Exercise instructions. I need each line of the entries below that includes the string "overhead".

Source data.
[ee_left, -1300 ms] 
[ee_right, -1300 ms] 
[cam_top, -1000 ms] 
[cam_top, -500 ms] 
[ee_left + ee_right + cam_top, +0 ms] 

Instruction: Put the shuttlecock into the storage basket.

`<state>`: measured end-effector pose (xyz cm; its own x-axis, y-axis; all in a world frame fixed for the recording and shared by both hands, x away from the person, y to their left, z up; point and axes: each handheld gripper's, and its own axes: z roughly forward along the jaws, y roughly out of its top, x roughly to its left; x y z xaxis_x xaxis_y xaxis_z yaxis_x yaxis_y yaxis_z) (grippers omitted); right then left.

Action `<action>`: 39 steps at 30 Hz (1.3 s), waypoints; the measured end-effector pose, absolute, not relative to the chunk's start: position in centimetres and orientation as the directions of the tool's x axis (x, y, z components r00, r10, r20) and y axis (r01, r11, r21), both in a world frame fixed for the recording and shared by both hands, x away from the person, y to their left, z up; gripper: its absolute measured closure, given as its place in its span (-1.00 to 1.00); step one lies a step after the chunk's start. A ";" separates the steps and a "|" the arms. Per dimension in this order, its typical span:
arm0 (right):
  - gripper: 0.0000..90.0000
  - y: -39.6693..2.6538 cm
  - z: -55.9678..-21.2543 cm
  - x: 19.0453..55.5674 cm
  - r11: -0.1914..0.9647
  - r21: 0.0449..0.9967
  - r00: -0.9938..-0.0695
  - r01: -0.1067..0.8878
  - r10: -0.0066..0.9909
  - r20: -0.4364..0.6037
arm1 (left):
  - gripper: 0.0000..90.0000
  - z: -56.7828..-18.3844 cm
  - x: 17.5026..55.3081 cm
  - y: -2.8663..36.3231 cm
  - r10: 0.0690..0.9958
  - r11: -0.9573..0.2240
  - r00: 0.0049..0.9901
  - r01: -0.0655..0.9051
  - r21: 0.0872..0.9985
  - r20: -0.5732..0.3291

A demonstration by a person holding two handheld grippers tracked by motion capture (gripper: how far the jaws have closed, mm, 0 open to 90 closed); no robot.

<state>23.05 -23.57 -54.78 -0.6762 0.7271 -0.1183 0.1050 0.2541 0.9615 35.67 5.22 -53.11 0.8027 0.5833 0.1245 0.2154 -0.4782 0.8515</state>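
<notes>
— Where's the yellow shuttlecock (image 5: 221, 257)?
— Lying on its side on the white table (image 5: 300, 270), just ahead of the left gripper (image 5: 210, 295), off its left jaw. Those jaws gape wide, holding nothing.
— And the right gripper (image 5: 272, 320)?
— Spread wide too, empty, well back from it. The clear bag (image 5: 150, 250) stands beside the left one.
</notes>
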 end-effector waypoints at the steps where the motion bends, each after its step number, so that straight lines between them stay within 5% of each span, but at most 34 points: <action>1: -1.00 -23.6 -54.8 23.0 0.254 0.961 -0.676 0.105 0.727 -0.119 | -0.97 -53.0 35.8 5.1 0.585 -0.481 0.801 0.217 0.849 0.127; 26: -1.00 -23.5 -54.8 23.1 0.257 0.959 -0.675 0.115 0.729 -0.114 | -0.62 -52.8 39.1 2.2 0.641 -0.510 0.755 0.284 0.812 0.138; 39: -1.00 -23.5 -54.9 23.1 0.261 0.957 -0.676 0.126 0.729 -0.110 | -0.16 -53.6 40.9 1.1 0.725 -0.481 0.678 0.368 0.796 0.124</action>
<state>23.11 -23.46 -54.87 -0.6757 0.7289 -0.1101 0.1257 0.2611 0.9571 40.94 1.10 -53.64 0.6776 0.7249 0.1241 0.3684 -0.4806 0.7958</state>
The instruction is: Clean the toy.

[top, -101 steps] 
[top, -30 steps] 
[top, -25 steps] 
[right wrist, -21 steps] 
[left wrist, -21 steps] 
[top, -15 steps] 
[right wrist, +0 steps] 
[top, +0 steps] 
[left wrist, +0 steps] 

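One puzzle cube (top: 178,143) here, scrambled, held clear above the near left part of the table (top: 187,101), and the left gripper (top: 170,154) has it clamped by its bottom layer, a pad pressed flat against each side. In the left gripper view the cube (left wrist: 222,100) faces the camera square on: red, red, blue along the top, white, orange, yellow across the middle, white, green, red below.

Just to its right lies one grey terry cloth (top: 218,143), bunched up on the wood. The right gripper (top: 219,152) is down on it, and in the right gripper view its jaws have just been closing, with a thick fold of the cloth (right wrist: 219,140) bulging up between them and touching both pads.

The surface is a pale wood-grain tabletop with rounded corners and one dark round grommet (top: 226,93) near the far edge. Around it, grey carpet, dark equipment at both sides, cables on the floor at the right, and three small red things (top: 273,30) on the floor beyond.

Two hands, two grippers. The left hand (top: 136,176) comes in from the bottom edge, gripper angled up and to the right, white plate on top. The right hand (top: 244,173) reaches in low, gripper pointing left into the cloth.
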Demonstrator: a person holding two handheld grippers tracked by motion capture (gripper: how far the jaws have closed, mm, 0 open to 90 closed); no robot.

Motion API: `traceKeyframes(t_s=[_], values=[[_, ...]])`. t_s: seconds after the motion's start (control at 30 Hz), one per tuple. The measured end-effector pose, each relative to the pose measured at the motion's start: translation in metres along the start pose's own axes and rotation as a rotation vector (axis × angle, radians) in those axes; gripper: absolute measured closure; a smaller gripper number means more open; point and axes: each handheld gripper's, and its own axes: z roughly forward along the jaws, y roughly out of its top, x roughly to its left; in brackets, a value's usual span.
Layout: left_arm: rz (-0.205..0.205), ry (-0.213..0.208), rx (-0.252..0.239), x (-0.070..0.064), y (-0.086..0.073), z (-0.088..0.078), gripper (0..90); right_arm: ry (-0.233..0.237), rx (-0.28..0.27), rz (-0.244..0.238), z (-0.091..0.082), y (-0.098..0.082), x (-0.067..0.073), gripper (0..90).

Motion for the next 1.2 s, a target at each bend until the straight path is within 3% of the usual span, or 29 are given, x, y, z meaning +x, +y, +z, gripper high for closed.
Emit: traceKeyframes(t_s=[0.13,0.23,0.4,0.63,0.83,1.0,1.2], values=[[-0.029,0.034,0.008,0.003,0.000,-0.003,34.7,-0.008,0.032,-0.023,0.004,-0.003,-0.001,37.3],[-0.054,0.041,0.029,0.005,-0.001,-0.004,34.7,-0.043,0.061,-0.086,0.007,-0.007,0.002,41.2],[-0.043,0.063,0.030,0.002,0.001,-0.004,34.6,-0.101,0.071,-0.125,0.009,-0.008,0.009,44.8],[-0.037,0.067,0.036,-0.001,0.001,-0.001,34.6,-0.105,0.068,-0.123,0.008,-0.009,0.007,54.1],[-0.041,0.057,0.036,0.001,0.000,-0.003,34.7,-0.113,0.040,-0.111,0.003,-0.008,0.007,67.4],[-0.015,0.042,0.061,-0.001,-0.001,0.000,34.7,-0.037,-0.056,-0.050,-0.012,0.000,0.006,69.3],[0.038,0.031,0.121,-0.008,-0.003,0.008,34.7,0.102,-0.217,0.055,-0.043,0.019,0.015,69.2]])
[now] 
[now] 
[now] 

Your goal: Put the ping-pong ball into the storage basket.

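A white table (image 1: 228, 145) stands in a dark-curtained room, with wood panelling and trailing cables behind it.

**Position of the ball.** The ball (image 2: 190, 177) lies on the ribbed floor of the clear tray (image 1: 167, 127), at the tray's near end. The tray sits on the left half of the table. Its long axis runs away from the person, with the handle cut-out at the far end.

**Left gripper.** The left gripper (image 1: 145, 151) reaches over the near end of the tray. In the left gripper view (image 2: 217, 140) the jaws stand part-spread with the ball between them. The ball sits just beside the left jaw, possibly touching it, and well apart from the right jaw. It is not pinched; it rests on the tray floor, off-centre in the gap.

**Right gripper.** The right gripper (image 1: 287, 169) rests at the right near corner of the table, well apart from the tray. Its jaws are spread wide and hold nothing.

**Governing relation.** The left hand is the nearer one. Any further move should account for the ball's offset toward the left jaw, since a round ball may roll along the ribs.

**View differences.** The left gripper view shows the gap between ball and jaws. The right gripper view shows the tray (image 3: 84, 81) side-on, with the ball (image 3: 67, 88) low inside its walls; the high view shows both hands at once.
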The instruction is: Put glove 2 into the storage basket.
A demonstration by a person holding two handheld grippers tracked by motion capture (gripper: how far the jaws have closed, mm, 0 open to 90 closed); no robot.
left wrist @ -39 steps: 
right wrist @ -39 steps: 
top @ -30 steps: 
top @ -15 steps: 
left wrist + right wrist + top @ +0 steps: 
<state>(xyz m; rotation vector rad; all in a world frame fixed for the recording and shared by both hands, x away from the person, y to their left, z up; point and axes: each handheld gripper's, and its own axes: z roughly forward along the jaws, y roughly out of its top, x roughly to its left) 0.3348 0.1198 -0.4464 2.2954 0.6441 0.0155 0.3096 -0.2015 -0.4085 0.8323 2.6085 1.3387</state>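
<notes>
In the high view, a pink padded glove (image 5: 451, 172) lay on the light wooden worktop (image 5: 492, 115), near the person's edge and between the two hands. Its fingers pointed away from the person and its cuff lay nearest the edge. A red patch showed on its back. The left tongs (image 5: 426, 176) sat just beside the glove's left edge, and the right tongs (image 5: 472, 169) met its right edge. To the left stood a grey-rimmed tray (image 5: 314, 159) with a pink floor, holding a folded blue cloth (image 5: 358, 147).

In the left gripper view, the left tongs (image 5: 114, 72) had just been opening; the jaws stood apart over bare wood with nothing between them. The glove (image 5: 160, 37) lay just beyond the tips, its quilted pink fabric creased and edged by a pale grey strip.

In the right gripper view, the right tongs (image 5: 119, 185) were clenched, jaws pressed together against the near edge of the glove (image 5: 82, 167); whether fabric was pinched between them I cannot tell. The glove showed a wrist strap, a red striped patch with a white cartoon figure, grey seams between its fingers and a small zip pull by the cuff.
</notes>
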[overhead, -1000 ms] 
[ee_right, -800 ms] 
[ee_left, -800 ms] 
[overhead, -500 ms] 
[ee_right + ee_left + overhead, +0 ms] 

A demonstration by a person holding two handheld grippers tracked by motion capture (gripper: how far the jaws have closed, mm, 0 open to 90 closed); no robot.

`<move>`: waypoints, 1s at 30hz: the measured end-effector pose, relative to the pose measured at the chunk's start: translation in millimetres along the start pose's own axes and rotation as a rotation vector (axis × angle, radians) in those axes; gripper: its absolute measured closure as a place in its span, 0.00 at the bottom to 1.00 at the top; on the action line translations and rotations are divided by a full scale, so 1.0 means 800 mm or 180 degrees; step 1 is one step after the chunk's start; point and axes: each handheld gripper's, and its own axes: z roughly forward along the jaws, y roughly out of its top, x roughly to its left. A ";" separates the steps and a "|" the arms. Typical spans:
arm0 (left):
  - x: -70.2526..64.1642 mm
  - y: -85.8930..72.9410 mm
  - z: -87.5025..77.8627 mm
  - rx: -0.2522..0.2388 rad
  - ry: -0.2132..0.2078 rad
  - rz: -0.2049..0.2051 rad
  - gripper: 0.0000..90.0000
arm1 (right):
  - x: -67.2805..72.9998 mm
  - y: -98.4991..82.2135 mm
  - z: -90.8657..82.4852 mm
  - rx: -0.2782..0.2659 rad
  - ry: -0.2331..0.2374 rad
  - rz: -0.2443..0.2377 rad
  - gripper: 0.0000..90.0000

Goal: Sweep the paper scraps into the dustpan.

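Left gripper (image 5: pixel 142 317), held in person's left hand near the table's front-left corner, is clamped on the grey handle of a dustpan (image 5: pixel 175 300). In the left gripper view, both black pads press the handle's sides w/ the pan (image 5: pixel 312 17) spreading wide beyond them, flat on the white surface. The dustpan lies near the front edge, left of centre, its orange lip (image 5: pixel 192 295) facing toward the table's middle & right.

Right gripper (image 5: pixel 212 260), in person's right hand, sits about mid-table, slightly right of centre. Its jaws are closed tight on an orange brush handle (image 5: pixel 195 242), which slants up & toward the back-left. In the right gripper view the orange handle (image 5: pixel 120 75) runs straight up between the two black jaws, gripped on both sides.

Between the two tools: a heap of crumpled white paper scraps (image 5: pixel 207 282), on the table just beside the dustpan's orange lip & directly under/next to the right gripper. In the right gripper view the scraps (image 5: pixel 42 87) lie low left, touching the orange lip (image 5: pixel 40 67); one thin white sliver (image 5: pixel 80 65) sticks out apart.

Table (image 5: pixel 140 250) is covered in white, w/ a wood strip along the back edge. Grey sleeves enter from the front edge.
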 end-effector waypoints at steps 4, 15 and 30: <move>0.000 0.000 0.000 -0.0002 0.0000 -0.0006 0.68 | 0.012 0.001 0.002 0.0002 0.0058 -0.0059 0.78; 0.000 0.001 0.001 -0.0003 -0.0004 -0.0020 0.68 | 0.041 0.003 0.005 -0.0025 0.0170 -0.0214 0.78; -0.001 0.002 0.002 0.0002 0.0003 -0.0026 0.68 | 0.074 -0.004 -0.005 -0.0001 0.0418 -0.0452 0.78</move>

Response area.
[overhead, -1000 ms] 
[overhead, -500 ms] 
[ee_right + ee_left + overhead, +0 ms] 

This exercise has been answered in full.